Angoche rose as a power again in the 1800s, quickly supplying a growing demand for ivory, rubber and slaves. The latter became increasingly important throughout the century as the European anti-slavery movement grew. The Sultanate expanded greatly into the hinterland with the help of Musa Quanto who later became sultan himself. By the time of Musa's death in 1877, the sultanate controlled most of the coast from the Licungo River to the south and Mozambique Island to the north and inland about 100 miles.

Following Musa's death, the sultanate fell into a 7-sided civil war and was finally conquered by a well-equipped Portuguese military expedition in 1910.
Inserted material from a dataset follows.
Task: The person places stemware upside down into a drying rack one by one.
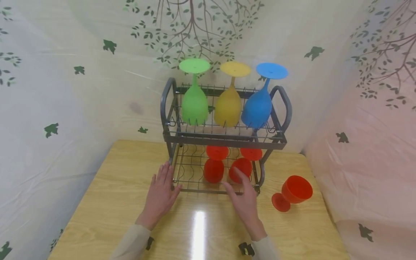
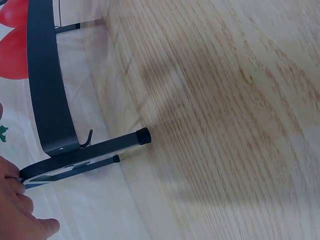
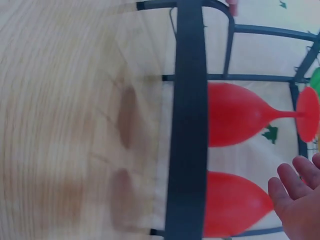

A maritime archaeological survey has suggested that Angoche (the modern day city of Angoche was founded in 1865. Angoche was situated on the nearby Angoche Island) has been inhabited since c. 500 AD and has traded since the late first millennium AD.

According to the oral traditions recorded by Eduardo do Couto Lupi in his 1907 study Angoche, Angoche, Quelimane, and Moçambique, were founded by refugees from the Kilwa Sultanate, who settled in and dominated pre-existing Muslim communities shortly before Vasco da Gama's arrival in 1498. Hassani, a leader of the refugees who settled in Quelimane, died during a visit to Mussa in Moçambique, another refugee leader. Hassani was buried on Mafamale Island, and when Mussa visited his grave there, he thought that Angoche made a better location than Quelimane and so installed Hassani's son, Xosa, as sultan there.

Another possible version, as recorded in the Kilwa Chronicle, may point to the foundation of the Angoche sultanate. According to the Chronicle, in 1479, the wazir of Kilwa, al-Hassan ibn Suliman, overthrew the ruling dynasty of the Kilwa Sultanate. He ruled until 1485, when he was deposed, but regained power in 1486 and ruled until 1490. After his second removal from power, al-Hassan and his followers retreated to a location called Maghamghub, whose location has not been identified. In 1495, upon hearing of a new sultan's rise to power, al-Hassan attempted to reclaim the throne once more, gathering his forces at an unidentified site called Kisibi. This story fits well into the oral traditions of Angoche, which Newitt suggests in The Early History of the Sultanate of Angoche may have been Maghamghub, while Kisibi may have been the island of Quisiba in the Querimba Islands.

These versions of Angoche's founding, and variations of it, made the inhapakho, name for the noble families in Angoche, kin to the east African Swahili and to Mozambican coastal Muslim people.